Plans for new trade talks have collapsed in recent weeks and both sides seem to want to wage a long struggle, glancing at the prospects for global economic growth.

Long Guoqiang, deputy director of the Chinese government's think tank on development, said Sunday that the impact of tariffs on some exporters would be severe.

"Some will reduce production, some will cut workers and some may even close," added Long.

Although official data on Chinese exports has been surprisingly resilient so far, many analysts believe that companies have shipped shipments to the US to circumvent successive tariff series, which increases the risk from a drop in fees. The weakening of the decline in export orders could be at the origin of this theory.

China's export-dependent cities and provinces are already showing pressure.

Guangdong, the largest Chinese province in terms of gross domestic product, recorded a decline in exports in the first eight months of the previous year.

Demand in China had already slowed down before the US commercial arm floundered, a multi-year crackdown on riskier loans and debt began to drive up corporate borrowing costs. Investment growth in fixed assets reached a record high.

In recent months, policy makers have focused on stimulating growth to cushion the economy and weather the storm. They sought to reduce financing costs, increase small business loans, reduce taxes and speed up infrastructure projects.
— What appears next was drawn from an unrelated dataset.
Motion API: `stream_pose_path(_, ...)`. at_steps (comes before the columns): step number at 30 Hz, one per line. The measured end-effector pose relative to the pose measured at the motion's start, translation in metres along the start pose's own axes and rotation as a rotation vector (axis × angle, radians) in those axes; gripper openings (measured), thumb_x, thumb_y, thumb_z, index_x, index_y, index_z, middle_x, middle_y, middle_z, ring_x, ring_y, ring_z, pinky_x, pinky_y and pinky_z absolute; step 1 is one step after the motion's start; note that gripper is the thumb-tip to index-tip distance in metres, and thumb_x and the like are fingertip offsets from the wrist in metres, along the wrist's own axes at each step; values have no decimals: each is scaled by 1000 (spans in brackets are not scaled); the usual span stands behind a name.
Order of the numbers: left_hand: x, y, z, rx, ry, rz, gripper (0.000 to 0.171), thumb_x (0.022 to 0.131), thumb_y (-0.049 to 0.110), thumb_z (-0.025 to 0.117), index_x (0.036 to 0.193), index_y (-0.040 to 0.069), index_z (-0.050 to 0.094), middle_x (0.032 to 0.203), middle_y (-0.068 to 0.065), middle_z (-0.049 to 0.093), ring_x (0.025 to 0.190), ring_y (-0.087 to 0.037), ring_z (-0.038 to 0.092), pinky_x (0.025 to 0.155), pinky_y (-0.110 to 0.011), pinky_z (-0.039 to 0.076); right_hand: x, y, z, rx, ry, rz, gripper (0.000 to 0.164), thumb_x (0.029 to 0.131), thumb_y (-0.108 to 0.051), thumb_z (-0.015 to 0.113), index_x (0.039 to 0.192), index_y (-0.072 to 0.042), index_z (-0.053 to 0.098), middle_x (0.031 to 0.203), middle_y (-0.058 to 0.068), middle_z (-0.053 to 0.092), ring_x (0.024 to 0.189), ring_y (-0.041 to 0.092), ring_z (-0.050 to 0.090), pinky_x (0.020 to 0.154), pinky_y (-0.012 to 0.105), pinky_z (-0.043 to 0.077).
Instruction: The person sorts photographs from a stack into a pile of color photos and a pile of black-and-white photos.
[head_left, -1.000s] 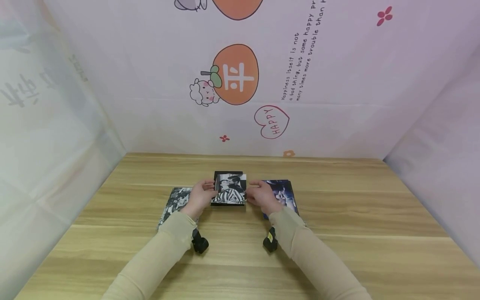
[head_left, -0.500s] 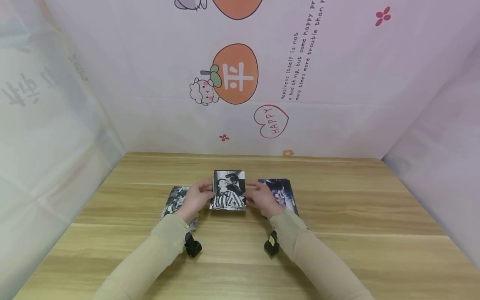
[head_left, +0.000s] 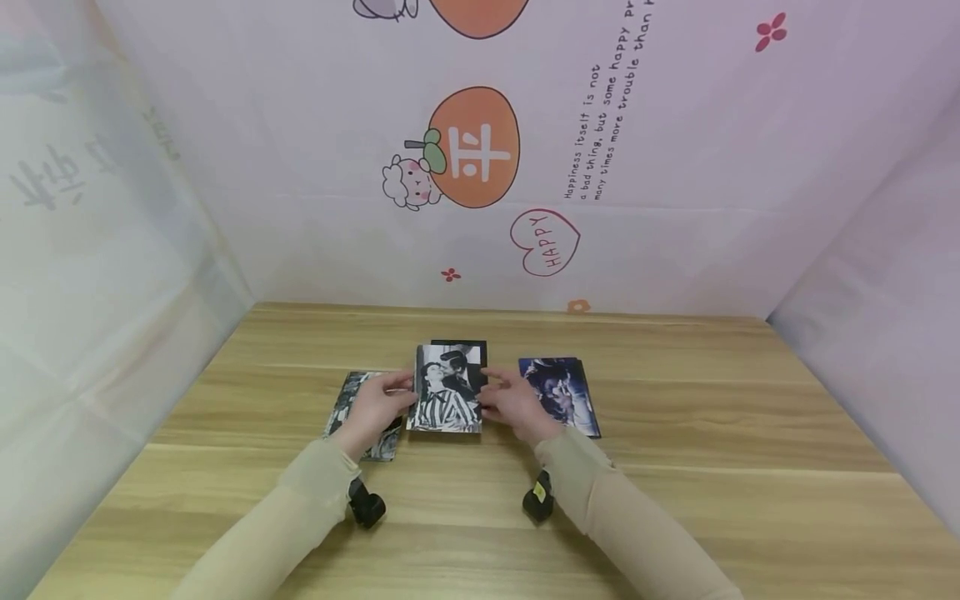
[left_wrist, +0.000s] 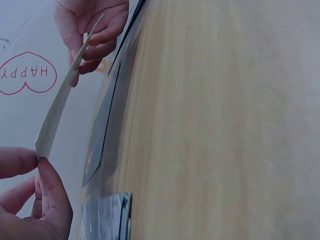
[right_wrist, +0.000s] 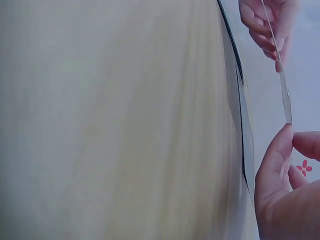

But analysts note that it will take time for such measures to halt the sluggish economy, with some forecasts worsening before they improve.

China is likely to place increasing hopes in its services sector, with rising wages in this sector giving consumers greater purchasing power. The official PMI index for September moved services to 54.9, the highest level since June, against 54.2 in August.

The central bank has reduced the reserve requirement ratios of banks three times this year to get more cash, and many cuts are expected.